Data records:
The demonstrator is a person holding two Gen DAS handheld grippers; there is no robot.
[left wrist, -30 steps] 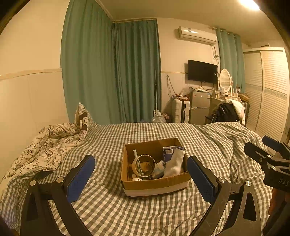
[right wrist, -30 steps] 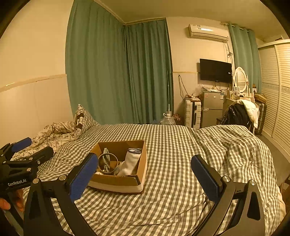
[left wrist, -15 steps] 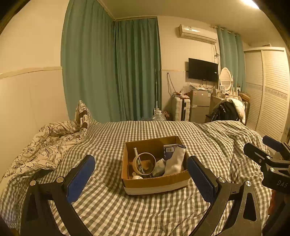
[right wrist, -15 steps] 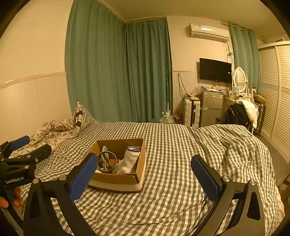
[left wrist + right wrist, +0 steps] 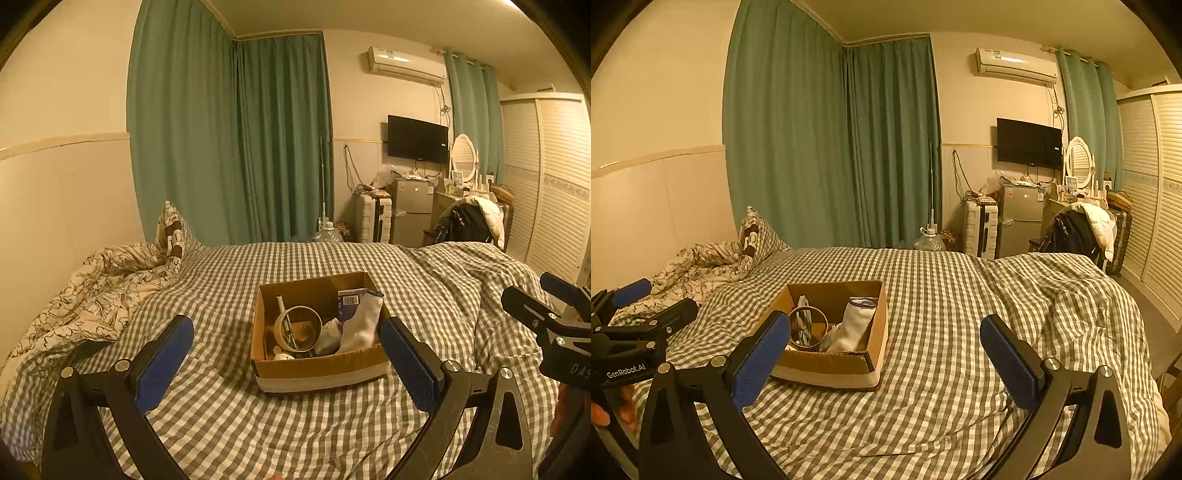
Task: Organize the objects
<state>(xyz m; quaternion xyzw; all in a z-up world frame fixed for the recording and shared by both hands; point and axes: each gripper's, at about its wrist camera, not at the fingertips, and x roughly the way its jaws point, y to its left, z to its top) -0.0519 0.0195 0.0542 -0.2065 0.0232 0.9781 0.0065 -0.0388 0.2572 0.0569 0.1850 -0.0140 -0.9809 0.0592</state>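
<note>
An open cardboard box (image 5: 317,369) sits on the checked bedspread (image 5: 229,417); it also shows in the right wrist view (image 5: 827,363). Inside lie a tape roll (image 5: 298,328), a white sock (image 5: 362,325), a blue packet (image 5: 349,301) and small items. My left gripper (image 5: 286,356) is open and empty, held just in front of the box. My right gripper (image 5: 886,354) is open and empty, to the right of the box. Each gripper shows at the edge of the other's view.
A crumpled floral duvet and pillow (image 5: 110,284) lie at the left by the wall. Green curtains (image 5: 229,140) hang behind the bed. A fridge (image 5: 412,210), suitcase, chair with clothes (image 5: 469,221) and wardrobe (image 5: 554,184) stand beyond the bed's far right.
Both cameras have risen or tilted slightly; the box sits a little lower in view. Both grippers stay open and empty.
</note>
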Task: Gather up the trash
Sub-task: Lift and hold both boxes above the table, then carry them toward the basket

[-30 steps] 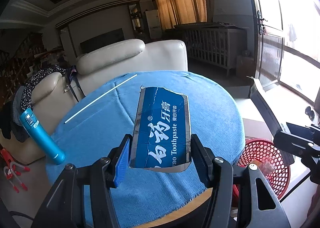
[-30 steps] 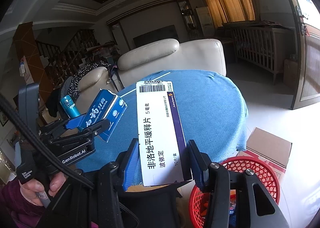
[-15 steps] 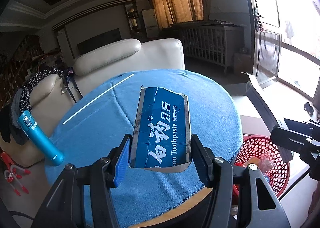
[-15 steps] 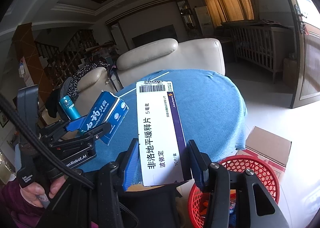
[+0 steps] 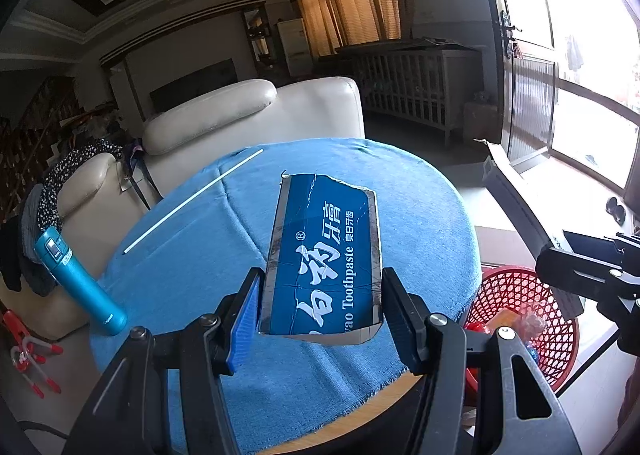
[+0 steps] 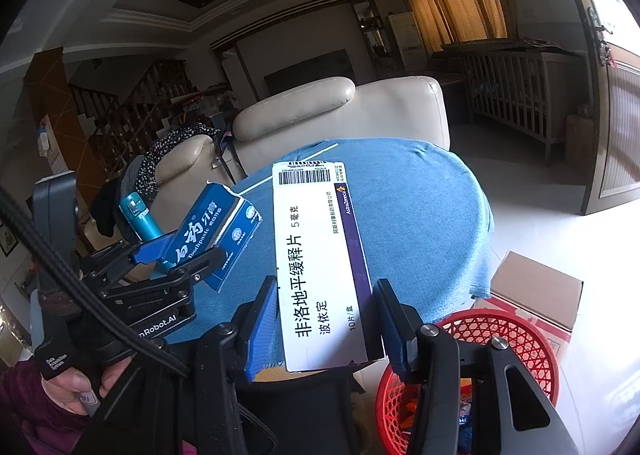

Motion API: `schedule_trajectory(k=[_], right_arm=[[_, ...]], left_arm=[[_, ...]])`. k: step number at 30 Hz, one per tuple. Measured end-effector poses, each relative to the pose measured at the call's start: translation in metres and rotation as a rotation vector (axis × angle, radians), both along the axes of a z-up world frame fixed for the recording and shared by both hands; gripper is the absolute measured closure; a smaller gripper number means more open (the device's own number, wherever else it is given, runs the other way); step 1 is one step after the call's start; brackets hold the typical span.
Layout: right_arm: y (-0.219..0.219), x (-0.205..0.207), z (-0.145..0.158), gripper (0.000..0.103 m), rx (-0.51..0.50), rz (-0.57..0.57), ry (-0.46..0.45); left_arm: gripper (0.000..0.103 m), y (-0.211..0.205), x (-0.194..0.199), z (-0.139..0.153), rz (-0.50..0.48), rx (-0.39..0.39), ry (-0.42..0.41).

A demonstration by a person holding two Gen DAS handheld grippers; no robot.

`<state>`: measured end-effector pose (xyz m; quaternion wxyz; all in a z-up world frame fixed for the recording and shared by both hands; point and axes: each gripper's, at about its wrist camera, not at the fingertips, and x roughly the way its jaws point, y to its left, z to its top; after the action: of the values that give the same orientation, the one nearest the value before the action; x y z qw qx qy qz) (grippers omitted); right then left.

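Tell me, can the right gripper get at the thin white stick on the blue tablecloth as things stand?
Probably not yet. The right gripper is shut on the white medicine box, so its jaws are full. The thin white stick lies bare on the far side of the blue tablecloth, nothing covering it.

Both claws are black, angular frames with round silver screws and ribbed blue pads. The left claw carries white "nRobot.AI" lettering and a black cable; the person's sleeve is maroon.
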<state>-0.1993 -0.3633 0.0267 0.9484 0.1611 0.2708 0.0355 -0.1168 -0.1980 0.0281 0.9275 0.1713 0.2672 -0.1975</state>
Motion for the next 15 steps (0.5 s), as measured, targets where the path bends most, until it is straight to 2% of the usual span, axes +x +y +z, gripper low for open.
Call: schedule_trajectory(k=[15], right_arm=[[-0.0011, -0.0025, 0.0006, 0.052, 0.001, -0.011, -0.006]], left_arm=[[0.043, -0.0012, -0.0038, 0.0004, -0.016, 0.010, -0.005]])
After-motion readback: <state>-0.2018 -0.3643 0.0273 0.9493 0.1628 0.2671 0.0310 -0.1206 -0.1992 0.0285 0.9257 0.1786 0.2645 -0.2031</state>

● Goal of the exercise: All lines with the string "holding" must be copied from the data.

● Finished task:
The demonstrator is a person holding two Gen DAS handheld grippers; there is no robot.
A demonstration by a person holding two Gen DAS handheld grippers; no robot.

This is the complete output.